He was an engineer and I think it was mechanical or industrial, but he got into personnel really
quickly.
People knew him in personnel and then he started recruiting black engineers for Kodak from
all over. So HBCUs and other universities around the country.
And then also later, MBAs, Black MBAs for Eastman Kodak. So he knew all the deans. College
was like, yes, you're going to college. You're going to go to engineering school and you're
going to get your MBA. You're a Black woman. You're gonna go to engineering school, and you're gonna be, get your MBA, you're a black
woman, you can name your price.
Like that was the plan for me.
Oh, he had a plan for you.
Oh yeah, that was the plan.
I was like, you know, when I discovered architecture, I was like, can I be an architect?
He's like, no, you won't make any money.
And I asked him at one point, because, you know, at one point we had a president that
was a former actor and another one that was a peanut farmer.
I was like, can I be president?
He was like, you could, but I wouldn't recommend it,
because there's a lot of people blowing smoke up your butt.
I was like, that's what he said.
He just told it like it was.
Verbatim, yes.
And then I was obsessed with fame, and I said...
Wait, Fame the TV show with Irene Carra and Demi Lovato?
Yes.
And I was like, can I be a dancer?
And really, like, I was, I really love the demographics of the high school.
I was like, I want to go there.
He's like, no, I'll never put a dancer through school.
So I joke now, I'm like, as a restaurateur, I was the president of my business.
I was the architect of my environment.
I played the music I wanted to listen to and I danced all day long. So I knew what I wanted to be. I knew exactly what I wanted to be.

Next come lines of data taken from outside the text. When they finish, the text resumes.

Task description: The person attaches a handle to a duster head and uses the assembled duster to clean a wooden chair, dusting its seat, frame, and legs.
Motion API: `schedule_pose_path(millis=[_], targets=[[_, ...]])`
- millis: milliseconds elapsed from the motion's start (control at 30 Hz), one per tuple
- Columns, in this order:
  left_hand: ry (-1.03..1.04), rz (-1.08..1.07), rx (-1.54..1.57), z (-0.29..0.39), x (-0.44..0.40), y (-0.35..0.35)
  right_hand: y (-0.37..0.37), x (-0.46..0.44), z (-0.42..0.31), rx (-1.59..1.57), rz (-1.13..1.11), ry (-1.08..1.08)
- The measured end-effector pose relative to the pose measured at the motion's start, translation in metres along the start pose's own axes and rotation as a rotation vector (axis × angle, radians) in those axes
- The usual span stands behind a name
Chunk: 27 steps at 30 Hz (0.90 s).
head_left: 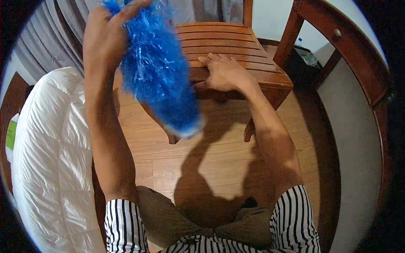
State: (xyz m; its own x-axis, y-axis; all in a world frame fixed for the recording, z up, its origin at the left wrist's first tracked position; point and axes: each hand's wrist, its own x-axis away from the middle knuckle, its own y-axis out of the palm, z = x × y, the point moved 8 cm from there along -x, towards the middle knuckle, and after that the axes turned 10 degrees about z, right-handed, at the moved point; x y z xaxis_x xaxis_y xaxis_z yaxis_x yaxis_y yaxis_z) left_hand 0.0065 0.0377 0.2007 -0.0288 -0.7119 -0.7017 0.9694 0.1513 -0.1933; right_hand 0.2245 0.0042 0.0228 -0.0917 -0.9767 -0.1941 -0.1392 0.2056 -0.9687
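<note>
My left hand (107, 40) is raised at the upper left, its fingers closed around the top of a shiny blue tinsel bundle (156, 63). The bundle hangs down in front of a wooden chair (219, 42) with a slatted seat. Its lower end is pale and smeared by motion, and its top runs out of the frame. My right hand (228, 74) rests on the front edge of the chair seat, with fingers stretched out flat over the slats and the thumb near the front rail.
A bed with a white quilt (55, 147) lies along the left. Grey curtains (50, 33) hang behind. At the right stands a wooden frame with a grey panel (358, 126), and behind it a dark bin (306, 59) with a plastic liner. The floor (164, 168) is wood-toned.
</note>
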Motion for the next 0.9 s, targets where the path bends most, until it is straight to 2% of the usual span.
schedule_pose_path(millis=[133, 167, 267, 367, 467, 567, 667, 700, 800, 900], targets=[[0.233, 0.035, -0.472, -0.003, -0.014, -0.004, 0.009, -0.007, 0.003, 0.013, 0.035, -0.036], [0.370, 0.112, -0.629, 0.009, -0.007, -0.003, -0.001, -0.001, -0.005, 0.015, 0.025, -0.027], [0.421, 0.116, -0.794, 0.015, -0.002, 0.006, -0.007, 0.001, -0.007, -0.007, 0.017, -0.016], [0.421, 0.077, -0.768, 0.016, -0.001, 0.007, -0.003, -0.001, -0.005, -0.013, 0.035, -0.014], [0.234, -0.030, -0.533, 0.002, -0.007, 0.003, -0.003, 0.000, -0.005, 0.014, 0.028, -0.020], [0.087, -0.007, -0.130, -0.014, -0.013, -0.006, -0.004, 0.002, -0.003, 0.034, -0.005, -0.011], [0.207, 0.082, 0.215, -0.002, -0.011, -0.014, 0.010, -0.005, 0.010, -0.015, 0.026, -0.074], [-0.081, 0.075, 0.223, -0.031, -0.022, -0.016, 0.019, -0.010, 0.016, -0.040, 0.048, -0.109], [0.671, 0.221, -0.342, 0.012, -0.001, -0.023, 0.025, -0.015, 0.018, -0.005, 0.060, -0.082], [0.040, 0.102, -0.122, 0.021, 0.010, -0.001, -0.008, 0.003, -0.007, 0.015, -0.012, -0.001]])
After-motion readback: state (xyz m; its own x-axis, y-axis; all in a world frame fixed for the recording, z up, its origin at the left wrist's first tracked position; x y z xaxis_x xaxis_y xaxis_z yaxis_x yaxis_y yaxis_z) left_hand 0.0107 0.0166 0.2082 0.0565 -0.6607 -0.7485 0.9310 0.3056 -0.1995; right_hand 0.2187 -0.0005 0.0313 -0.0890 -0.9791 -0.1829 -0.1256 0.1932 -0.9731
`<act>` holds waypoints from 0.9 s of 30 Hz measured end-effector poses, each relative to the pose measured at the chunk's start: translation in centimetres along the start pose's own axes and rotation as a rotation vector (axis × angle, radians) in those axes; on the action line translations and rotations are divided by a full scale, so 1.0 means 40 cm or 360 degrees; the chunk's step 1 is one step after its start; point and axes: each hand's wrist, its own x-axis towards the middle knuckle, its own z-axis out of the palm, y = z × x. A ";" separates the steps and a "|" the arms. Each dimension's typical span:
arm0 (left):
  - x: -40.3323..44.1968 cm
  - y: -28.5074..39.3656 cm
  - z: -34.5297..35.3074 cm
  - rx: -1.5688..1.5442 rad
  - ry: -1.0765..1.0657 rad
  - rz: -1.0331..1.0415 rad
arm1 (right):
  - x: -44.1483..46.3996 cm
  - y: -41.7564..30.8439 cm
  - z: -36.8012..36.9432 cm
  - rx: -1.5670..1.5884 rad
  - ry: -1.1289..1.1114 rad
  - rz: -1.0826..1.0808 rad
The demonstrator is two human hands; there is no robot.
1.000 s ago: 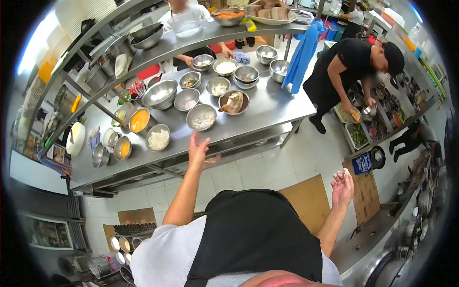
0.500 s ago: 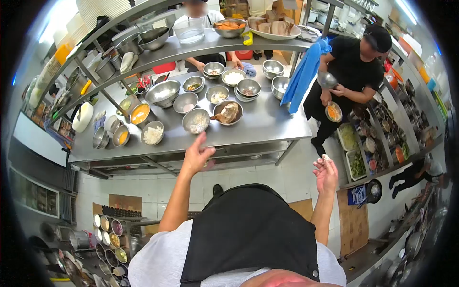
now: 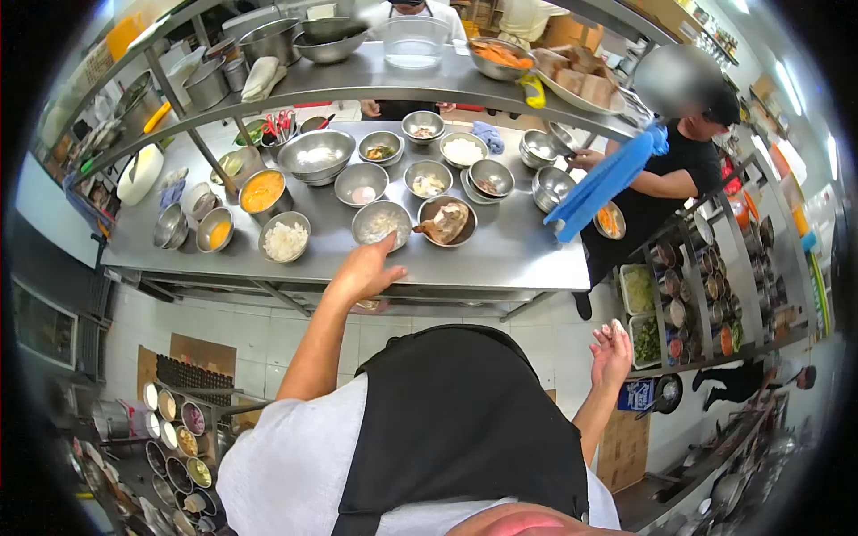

But you wrote that you learned the best skills that came in handy from your dad, the best
skills that you used to build your restaurant. Yeah, he's very pragmatic, you know. And I think the engineering discipline that he,
you know, made me adhere to was really good. And just like, yeah, I mean, my dad was very,
very curious. My mom was definitely had more of a rural upbringing experience and was very like home
nurturing, although she later worked in commercial banking, but you know, and then she was a
substitute teacher.
So she was like, you know, more of that kind of personality.
My dad was very outgoing, very big on networking. And, you know, when I had to give a speech at my church for graduation,
like, you know, had me like memorize talking points and everything.
And, you know, so that kind of training because he was in personnel.
So he knew how to really develop talent and develop people.
Was there something that happened in your kitchen that you can think back on?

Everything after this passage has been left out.